What is required: Keep every line in which "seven" occurs and drop the rest of the data.
========
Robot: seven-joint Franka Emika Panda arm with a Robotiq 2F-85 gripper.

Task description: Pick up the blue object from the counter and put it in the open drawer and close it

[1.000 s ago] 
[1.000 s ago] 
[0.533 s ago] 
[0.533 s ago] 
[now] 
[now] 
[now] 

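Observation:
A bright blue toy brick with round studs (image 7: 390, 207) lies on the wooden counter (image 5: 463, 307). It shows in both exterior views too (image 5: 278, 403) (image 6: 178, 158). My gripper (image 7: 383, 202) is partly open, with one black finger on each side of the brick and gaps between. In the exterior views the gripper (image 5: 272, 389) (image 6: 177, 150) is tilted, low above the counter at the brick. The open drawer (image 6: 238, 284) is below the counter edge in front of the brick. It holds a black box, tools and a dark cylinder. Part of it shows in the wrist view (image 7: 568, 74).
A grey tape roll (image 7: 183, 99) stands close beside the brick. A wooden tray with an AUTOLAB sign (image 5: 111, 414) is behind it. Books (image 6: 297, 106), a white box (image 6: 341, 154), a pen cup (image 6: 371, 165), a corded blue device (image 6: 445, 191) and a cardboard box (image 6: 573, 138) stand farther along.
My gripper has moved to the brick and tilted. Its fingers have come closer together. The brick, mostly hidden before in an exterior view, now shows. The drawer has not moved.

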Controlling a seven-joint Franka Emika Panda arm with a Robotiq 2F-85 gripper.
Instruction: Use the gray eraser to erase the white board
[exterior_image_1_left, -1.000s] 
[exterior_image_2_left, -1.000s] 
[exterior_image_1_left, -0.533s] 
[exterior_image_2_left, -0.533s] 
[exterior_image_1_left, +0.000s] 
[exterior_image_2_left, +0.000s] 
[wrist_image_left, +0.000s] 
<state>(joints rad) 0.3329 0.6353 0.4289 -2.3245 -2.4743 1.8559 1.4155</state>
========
Your response:
Robot: seven-joint Franka Emika Panda arm with a Robotiq 2F-85 gripper.
Controlling a seven-joint Franka Emika Panda arm with a Robotiq 2F-85 gripper.

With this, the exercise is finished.